Work request -
Say how many lines of the listing below hold the string "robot", and say nothing else.

──────────

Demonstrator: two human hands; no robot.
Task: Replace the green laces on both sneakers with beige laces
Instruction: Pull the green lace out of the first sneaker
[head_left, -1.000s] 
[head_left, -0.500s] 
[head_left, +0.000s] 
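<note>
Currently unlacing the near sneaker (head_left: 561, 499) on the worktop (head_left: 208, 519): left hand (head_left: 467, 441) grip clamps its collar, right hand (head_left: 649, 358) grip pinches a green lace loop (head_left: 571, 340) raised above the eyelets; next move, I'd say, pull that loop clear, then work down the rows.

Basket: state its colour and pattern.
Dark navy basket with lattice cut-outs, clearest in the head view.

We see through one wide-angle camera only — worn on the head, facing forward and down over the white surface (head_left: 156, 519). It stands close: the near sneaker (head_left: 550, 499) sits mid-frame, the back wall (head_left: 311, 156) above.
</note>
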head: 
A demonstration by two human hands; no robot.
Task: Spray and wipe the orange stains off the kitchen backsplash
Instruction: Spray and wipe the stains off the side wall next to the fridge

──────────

Answer section -
2